══ DATASET EXTRACT

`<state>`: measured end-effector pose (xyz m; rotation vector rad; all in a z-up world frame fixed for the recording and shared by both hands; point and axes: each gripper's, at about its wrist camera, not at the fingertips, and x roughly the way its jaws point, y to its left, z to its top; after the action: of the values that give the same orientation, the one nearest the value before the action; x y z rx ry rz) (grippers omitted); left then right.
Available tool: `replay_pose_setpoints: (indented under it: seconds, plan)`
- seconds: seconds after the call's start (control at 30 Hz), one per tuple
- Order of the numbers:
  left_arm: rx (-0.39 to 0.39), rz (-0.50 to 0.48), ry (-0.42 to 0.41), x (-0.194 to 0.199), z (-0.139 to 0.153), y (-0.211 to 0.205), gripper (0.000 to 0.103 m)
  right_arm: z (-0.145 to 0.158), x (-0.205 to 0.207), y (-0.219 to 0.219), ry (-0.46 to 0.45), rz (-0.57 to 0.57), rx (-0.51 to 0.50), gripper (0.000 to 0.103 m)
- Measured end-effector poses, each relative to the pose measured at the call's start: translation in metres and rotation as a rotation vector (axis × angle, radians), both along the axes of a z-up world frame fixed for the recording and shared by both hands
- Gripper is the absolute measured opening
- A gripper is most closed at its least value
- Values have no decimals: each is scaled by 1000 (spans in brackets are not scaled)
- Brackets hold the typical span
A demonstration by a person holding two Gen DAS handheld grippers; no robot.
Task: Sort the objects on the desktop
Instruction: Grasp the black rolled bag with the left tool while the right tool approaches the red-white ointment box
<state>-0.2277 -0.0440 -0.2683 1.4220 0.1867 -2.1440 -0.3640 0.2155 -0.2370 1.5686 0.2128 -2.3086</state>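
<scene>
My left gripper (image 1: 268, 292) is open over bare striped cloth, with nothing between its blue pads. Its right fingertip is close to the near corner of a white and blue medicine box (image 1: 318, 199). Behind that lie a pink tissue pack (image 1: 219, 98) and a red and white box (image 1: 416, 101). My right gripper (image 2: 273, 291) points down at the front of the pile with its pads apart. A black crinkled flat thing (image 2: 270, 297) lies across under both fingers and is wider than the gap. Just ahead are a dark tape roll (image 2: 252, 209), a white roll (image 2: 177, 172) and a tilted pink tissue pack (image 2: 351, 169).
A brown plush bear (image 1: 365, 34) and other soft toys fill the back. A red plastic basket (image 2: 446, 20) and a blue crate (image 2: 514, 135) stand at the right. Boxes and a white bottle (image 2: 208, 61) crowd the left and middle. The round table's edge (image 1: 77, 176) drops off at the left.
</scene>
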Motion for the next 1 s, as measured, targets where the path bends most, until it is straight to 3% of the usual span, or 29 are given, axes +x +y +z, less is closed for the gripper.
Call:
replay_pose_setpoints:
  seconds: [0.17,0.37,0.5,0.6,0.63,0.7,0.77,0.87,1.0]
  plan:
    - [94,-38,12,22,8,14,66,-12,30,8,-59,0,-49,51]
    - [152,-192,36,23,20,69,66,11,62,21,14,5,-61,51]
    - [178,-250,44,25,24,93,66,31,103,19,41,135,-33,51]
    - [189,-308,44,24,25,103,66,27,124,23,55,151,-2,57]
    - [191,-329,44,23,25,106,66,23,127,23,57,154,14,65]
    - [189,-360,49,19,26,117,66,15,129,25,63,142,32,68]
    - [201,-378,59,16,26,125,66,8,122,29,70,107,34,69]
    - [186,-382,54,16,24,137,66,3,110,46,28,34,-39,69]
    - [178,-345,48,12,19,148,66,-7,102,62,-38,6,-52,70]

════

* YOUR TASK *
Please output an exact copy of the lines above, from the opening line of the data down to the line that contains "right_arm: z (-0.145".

* SOLUTION *
`<state>`: measured end-effector pose (xyz m; rotation vector rad; all in a z-up world frame fixed for the recording and shared by both hands; point and axes: each gripper's, at about its wrist camera, not at the fingertips, and x roughly the way its jaws point, y to its left, z to its top; after the action: of the values that give the same orientation, the one nearest the value before the action; x y z rx ry rz) (grippers omitted); left then right.
Available tool: `replay_pose_setpoints: (indented under it: seconds, plan)`
- seconds: seconds after the call's start (control at 30 Hz), one per tuple
- Order of the numbers:
  left_arm: rx (-0.39 to 0.39), rz (-0.50 to 0.48), ry (-0.42 to 0.41), x (-0.194 to 0.199), z (-0.139 to 0.153), y (-0.211 to 0.205), gripper (0.000 to 0.103 m)
  right_arm: z (-0.145 to 0.158), x (-0.205 to 0.207), y (-0.219 to 0.219), ry (-0.46 to 0.45), rz (-0.57 to 0.57), rx (-0.51 to 0.50), gripper (0.000 to 0.103 m)

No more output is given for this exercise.